Reproduce the full listing as it stands. Images do not belong in the copy.
--- EXERCISE DATA ---
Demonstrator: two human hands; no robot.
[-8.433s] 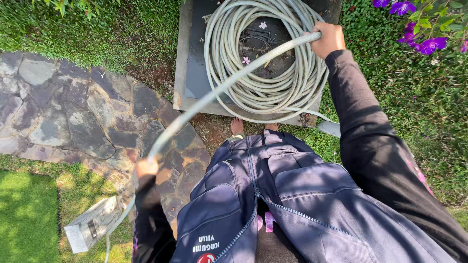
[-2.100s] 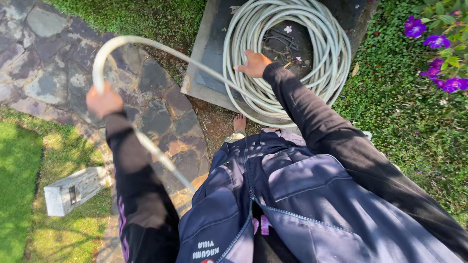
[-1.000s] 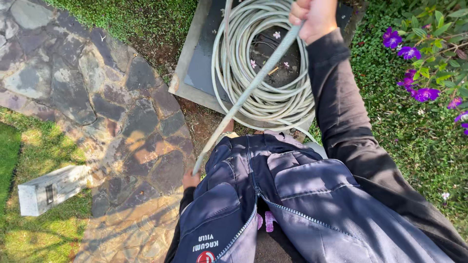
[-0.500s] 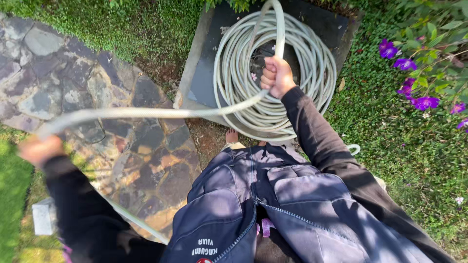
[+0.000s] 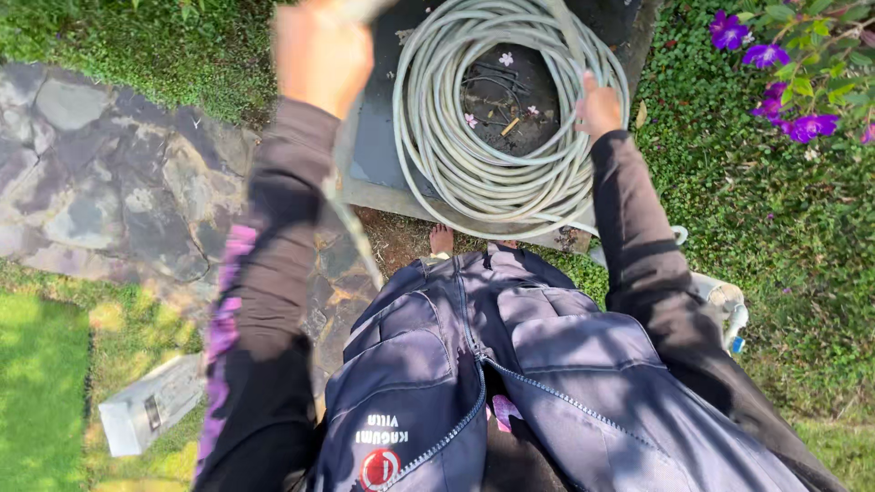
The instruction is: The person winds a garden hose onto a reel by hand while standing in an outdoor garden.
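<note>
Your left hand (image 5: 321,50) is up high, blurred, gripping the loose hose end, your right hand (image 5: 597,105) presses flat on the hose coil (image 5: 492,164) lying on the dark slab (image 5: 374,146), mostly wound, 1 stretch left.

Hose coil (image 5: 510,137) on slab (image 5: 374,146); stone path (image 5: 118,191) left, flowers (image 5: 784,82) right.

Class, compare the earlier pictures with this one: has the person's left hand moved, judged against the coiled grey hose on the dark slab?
Yes. The left hand has swung up from over the stone paving to beside the coiled grey hose, level with the coil's top.
</note>
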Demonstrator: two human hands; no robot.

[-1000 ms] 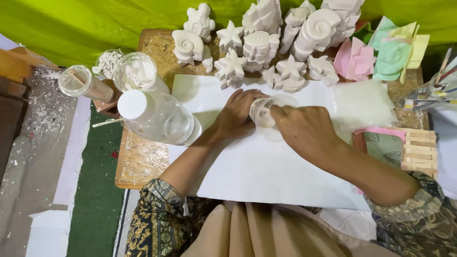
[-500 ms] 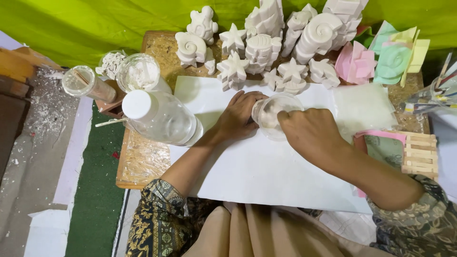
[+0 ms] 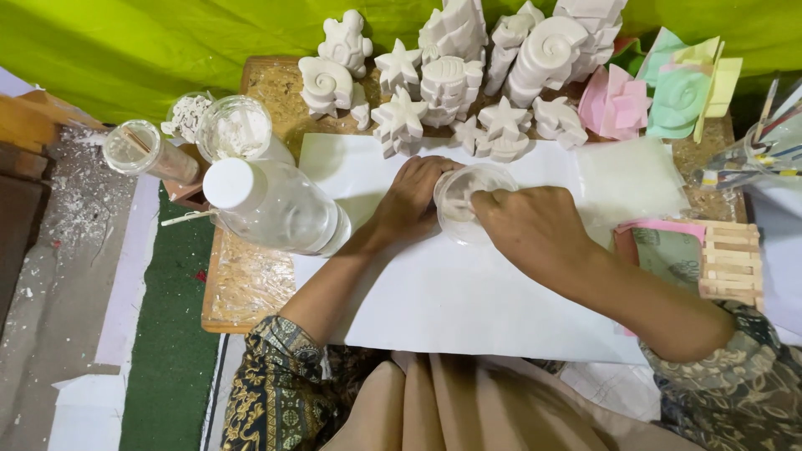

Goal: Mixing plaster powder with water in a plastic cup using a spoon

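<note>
White paper sheet covers the middle of the bench, and on it, toward its far edge, stands a small clear plastic cup with pale contents. The left hand is curled around the cup's left side, gripping it. The right hand sits over the cup's right rim with its fingers bent down into the mouth; whether they pinch anything inside is hidden.

Just beyond the cup, along the far edge of the sheet, stands a cluster of white plaster figures: stars, spiral shells and taller ridged shapes. To their right lie a pink mould and a green mould. On the left, a clear bottle with a white cap lies on its side near the left forearm, with a round open jar of white powder and a second tilted jar farther left. On the right, near the right forearm, a small rack of wooden sticks rests beside a pink-edged pad. Bright green cloth hangs behind everything.
</note>
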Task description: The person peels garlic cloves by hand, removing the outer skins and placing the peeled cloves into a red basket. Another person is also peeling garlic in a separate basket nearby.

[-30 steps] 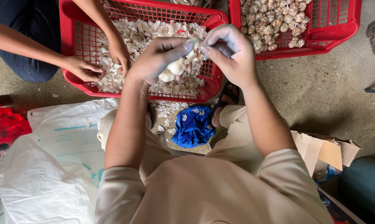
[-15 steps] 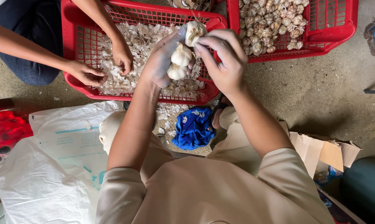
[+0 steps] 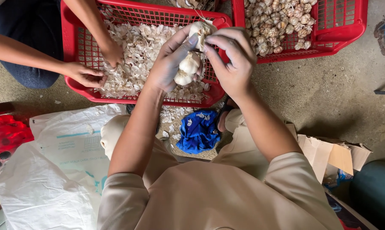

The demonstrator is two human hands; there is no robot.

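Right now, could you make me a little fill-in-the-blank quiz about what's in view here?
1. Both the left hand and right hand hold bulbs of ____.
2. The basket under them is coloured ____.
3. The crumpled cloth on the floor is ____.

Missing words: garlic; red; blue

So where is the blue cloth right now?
In the head view the blue cloth lies on the ground near centre, just below the red basket of garlic skins, between the person's forearms.
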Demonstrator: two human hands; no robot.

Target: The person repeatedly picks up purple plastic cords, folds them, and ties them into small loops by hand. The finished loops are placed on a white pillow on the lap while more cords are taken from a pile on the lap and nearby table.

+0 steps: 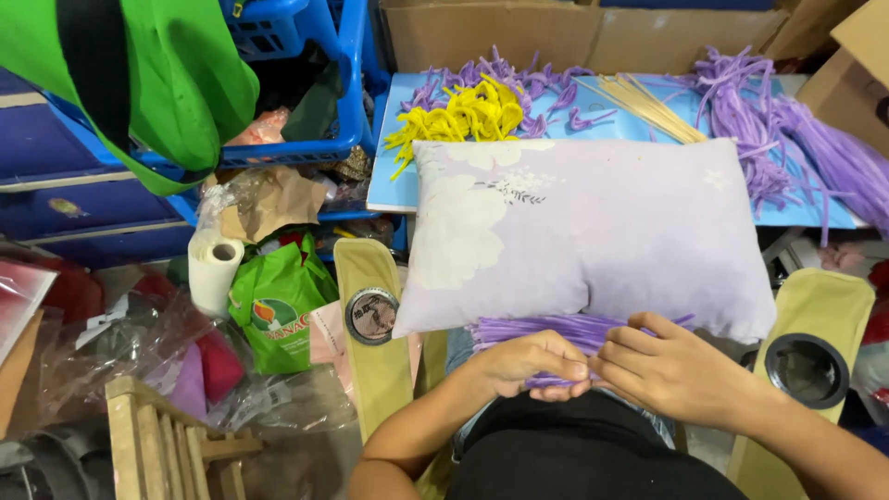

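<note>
A bundle of purple pipe cleaners (pixel 546 329) lies on my lap under the near edge of a lilac floral pillow (pixel 593 231). My left hand (pixel 528 363) and my right hand (pixel 671 366) meet fingertip to fingertip just below the pillow, both pinching one purple pipe cleaner (pixel 556 380) between them. The stem shows only a little under the fingers.
A blue board (pixel 394 176) behind the pillow carries yellow pipe cleaners (pixel 458 116), purple pipe cleaners (pixel 787 139) and pale sticks (pixel 648 106). Chair armrests (pixel 370 319) with cup holders flank me. At left: a paper roll (pixel 215 268), green bag (pixel 278 310), blue basket (pixel 306 83), wooden rack (pixel 162 444).
</note>
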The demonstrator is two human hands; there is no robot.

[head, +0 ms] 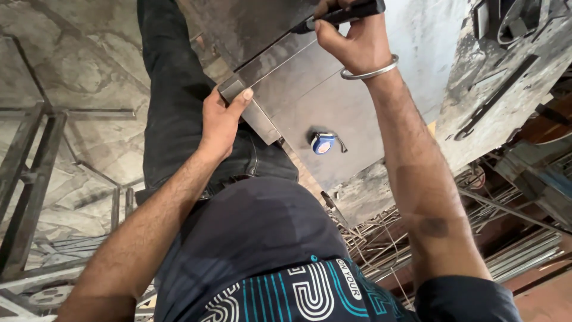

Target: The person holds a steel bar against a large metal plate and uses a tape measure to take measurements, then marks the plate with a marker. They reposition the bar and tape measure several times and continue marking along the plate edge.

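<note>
Steel is the matter under both hands: a short grey rectangular steel bar (250,110) lies along the edge of a flat dark steel sheet (322,95). The left hand (221,122) presses on the bar's near end, thumb curled over its corner, fingers closed against its side. The right hand (351,39) is wrapped tight round a black-handled tool (345,13) whose tip meets the sheet beyond the bar's far end; what kind of tool I cannot tell. A plain silver metal bangle (370,71) sits on that wrist.

To do this well, I judge the left fingers should keep the bar from creeping while the tool runs snug against its edge.

Below the right wrist, well apart from the fingers, a small round blue tape measure (323,143) with a pale label lies on the sheet.
</note>
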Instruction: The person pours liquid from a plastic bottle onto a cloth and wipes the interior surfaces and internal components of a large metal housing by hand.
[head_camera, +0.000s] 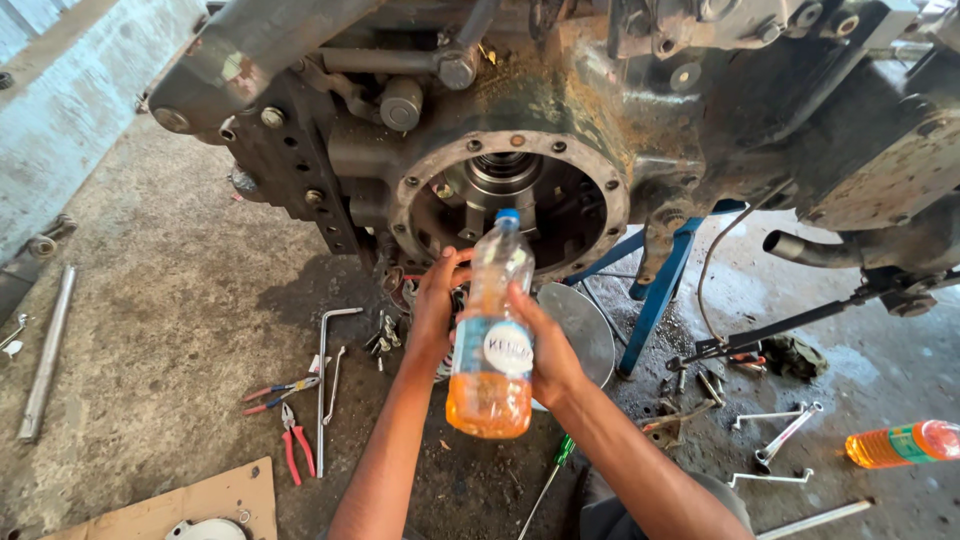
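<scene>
Both hands hold a plastic bottle (492, 340) of orange liquid upright: the right hand (545, 350) wraps its side, the left hand (437, 300) seems curled behind it. Just above gapes the round housing opening (510, 200); pliers (295, 440) lie well left.

— Where does the view sit?
— On the person's head, looking down and forward — close over both forearms, facing the round housing opening (508, 200) nearby.
— And further out?
— The concrete floor (170, 320) beneath, tools scattered.
</scene>
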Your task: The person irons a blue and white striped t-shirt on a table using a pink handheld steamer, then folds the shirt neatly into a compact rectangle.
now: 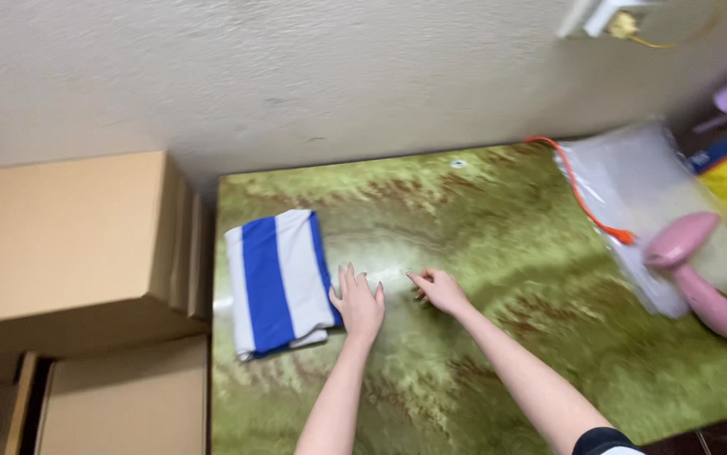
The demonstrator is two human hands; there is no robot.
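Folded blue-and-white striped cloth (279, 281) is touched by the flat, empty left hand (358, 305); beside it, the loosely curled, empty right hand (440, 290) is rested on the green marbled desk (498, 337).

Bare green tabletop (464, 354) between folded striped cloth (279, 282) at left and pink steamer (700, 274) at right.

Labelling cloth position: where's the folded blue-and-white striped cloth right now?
Head view: the folded blue-and-white striped cloth lies at the green table's left edge, beside the cardboard boxes, left hand touching it.

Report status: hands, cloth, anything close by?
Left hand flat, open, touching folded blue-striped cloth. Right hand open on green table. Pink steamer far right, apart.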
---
_TASK RESPONSE:_
Demonstrator: two human hands; no robot.
[-8.433s] 
[-2.100s] 
[-1.000s] 
[-0.500s] 
[+0.000s] 
The instruction is: The person winds a garden hose onto a reel by hand while standing in an outdoor garden.
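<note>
Your left hand (image 5: 321,50) is up high, blurred, gripping the loose hose end, your right hand (image 5: 597,105) presses flat on the hose coil (image 5: 492,164) lying on the dark slab (image 5: 374,146), mostly wound, 1 stretch left.

Hose coil (image 5: 510,137) on slab (image 5: 374,146); stone path (image 5: 118,191) left, flowers (image 5: 784,82) right.

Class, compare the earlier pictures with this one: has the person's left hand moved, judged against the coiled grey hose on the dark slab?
Yes. The left hand has swung up from over the stone paving to beside the coiled grey hose, level with the coil's top.
</note>
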Demonstrator: two human hands; no robot.

[-1000 ms] 
[-500 ms] 
[+0 ms] 

Goal: Mixing plaster powder with water in a plastic cup using a spoon

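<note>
White paper sheet covers the middle of the bench, and on it, toward its far edge, stands a small clear plastic cup with pale contents. The left hand is curled around the cup's left side, gripping it. The right hand sits over the cup's right rim with its fingers bent down into the mouth; whether they pinch anything inside is hidden.

Just beyond the cup, along the far edge of the sheet, stands a cluster of white plaster figures: stars, spiral shells and taller ridged shapes. To their right lie a pink mould and a green mould. On the left, a clear bottle with a white cap lies on its side near the left forearm, with a round open jar of white powder and a second tilted jar farther left. On the right, near the right forearm, a small rack of wooden sticks rests beside a pink-edged pad. Bright green cloth hangs behind everything.
</note>
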Task description: The person peels garlic cloves by hand, removing the outer skins and placing the peeled cloves into a red basket. Another person is also peeling garlic in a separate basket nearby.

[-30 steps] 
[-15 steps] 
[+0 steps] 

The demonstrator is two human hands; there is no robot.

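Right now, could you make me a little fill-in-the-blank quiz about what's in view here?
1. Both the left hand and right hand hold bulbs of ____.
2. The basket under them is coloured ____.
3. The crumpled cloth on the floor is ____.

Missing words: garlic; red; blue

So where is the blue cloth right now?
In the head view the blue cloth lies on the ground near centre, just below the red basket of garlic skins, between the person's forearms.
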Demonstrator: two human hands; no robot.

Target: The person repeatedly picks up purple plastic cords, folds them, and ties them into small loops by hand. The finished loops are placed on a white pillow on the lap while more cords are taken from a pile on the lap and nearby table.

+0 steps: 

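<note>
A bundle of purple pipe cleaners (pixel 546 329) lies on my lap under the near edge of a lilac floral pillow (pixel 593 231). My left hand (pixel 528 363) and my right hand (pixel 671 366) meet fingertip to fingertip just below the pillow, both pinching one purple pipe cleaner (pixel 556 380) between them. The stem shows only a little under the fingers.
A blue board (pixel 394 176) behind the pillow carries yellow pipe cleaners (pixel 458 116), purple pipe cleaners (pixel 787 139) and pale sticks (pixel 648 106). Chair armrests (pixel 370 319) with cup holders flank me. At left: a paper roll (pixel 215 268), green bag (pixel 278 310), blue basket (pixel 306 83), wooden rack (pixel 162 444).
</note>
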The demonstrator is two human hands; there is no robot.

[head, +0 ms] 

Target: The person holds a steel bar against a large metal plate and uses a tape measure to take measurements, then marks the plate with a marker. They reposition the bar and tape measure several times and continue marking along the plate edge.

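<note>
Steel is the matter under both hands: a short grey rectangular steel bar (250,110) lies along the edge of a flat dark steel sheet (322,95). The left hand (221,122) presses on the bar's near end, thumb curled over its corner, fingers closed against its side. The right hand (351,39) is wrapped tight round a black-handled tool (345,13) whose tip meets the sheet beyond the bar's far end; what kind of tool I cannot tell. A plain silver metal bangle (370,71) sits on that wrist.

To do this well, I judge the left fingers should keep the bar from creeping while the tool runs snug against its edge.

Below the right wrist, well apart from the fingers, a small round blue tape measure (323,143) with a pale label lies on the sheet.
</note>
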Instruction: The person pours liquid from a plastic bottle onto a cloth and wipes the interior surfaces and internal components of a large metal housing by hand.
[head_camera, +0.000s] 
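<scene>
Both hands hold a plastic bottle (492, 340) of orange liquid upright: the right hand (545, 350) wraps its side, the left hand (437, 300) seems curled behind it. Just above gapes the round housing opening (510, 200); pliers (295, 440) lie well left.

— Where does the view sit?
— On the person's head, looking down and forward — close over both forearms, facing the round housing opening (508, 200) nearby.
— And further out?
— The concrete floor (170, 320) beneath, tools scattered.
</scene>
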Your task: The person irons a blue and white striped t-shirt on a table using a pink handheld steamer, then folds the shirt neatly into a compact rectangle.
now: 
The demonstrator is two human hands; there is no robot.
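Folded blue-and-white striped cloth (279, 281) is touched by the flat, empty left hand (358, 305); beside it, the loosely curled, empty right hand (440, 290) is rested on the green marbled desk (498, 337).

Bare green tabletop (464, 354) between folded striped cloth (279, 282) at left and pink steamer (700, 274) at right.

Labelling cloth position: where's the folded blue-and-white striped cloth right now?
Head view: the folded blue-and-white striped cloth lies at the green table's left edge, beside the cardboard boxes, left hand touching it.

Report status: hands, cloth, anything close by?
Left hand flat, open, touching folded blue-striped cloth. Right hand open on green table. Pink steamer far right, apart.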

With that, the output is done.